ABOUT THIS TASK: Each line of the entries below that holds "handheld" is needed, copied in full.

TASK INPUT:
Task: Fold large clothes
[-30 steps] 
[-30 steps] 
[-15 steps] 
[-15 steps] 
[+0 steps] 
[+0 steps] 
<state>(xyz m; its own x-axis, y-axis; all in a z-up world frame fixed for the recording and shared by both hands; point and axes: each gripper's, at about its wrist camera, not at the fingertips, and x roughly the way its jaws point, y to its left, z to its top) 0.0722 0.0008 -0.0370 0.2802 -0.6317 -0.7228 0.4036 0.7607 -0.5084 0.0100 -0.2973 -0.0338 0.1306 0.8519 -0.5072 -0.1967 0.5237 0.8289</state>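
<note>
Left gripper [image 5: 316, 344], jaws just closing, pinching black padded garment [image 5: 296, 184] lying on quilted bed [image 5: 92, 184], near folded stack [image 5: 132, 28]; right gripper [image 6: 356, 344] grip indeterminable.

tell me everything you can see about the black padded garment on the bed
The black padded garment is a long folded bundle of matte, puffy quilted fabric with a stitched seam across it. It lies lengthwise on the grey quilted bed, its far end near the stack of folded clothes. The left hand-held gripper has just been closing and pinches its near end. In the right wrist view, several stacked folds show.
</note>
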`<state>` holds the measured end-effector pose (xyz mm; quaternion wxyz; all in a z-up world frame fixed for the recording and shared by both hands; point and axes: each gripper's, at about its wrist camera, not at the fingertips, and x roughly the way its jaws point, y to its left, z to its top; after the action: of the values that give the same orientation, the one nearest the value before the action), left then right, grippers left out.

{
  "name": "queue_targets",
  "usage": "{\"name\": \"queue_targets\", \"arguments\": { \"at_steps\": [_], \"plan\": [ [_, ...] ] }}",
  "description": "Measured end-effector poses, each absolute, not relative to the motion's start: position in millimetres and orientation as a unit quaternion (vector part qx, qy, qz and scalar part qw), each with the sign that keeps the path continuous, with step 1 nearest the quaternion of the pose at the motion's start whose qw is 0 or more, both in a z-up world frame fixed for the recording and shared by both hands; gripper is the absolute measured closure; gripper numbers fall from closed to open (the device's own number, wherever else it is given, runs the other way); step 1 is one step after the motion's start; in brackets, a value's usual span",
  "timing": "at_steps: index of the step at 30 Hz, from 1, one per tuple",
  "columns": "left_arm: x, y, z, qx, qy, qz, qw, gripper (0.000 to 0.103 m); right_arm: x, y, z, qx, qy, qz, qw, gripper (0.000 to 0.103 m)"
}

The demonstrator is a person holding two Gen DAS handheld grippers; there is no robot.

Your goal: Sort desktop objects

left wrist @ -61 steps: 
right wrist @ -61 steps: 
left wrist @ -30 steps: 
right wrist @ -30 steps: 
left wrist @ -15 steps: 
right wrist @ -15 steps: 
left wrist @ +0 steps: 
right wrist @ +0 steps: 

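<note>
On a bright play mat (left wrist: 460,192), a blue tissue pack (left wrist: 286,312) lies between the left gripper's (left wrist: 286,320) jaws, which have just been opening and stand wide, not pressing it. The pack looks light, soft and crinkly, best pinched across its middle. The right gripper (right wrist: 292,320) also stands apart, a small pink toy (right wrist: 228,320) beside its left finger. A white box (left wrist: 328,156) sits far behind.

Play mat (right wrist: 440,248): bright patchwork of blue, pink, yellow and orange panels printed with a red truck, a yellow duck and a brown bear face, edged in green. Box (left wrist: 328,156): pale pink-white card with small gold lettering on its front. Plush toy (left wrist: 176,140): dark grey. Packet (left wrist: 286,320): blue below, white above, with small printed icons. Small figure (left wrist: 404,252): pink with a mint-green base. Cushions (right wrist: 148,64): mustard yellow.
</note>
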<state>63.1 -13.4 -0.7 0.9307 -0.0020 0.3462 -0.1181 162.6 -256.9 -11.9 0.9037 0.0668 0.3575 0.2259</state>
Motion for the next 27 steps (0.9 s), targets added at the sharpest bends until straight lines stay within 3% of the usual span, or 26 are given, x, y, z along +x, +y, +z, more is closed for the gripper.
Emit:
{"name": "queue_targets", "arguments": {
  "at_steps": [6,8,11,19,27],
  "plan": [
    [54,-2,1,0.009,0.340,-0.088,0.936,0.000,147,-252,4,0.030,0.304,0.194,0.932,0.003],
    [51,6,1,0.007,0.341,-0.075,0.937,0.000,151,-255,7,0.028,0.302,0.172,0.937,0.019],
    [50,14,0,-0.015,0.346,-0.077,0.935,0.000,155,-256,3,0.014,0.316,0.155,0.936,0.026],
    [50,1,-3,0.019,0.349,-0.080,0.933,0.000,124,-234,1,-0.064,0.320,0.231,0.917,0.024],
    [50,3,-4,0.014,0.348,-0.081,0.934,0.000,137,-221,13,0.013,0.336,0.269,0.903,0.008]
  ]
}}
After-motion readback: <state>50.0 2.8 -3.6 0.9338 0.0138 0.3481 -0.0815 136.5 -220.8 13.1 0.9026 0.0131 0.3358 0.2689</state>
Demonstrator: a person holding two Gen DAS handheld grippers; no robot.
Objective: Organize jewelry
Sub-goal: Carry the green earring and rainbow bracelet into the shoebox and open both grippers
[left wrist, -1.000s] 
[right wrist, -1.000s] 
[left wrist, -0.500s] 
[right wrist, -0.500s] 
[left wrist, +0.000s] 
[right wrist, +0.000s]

YOUR RESPONSE:
The demonstrator is a person holding two Gen DAS handheld grippers; there is no robot.
Demonstrator: a person holding two Gen DAS handheld grippers; no robot.

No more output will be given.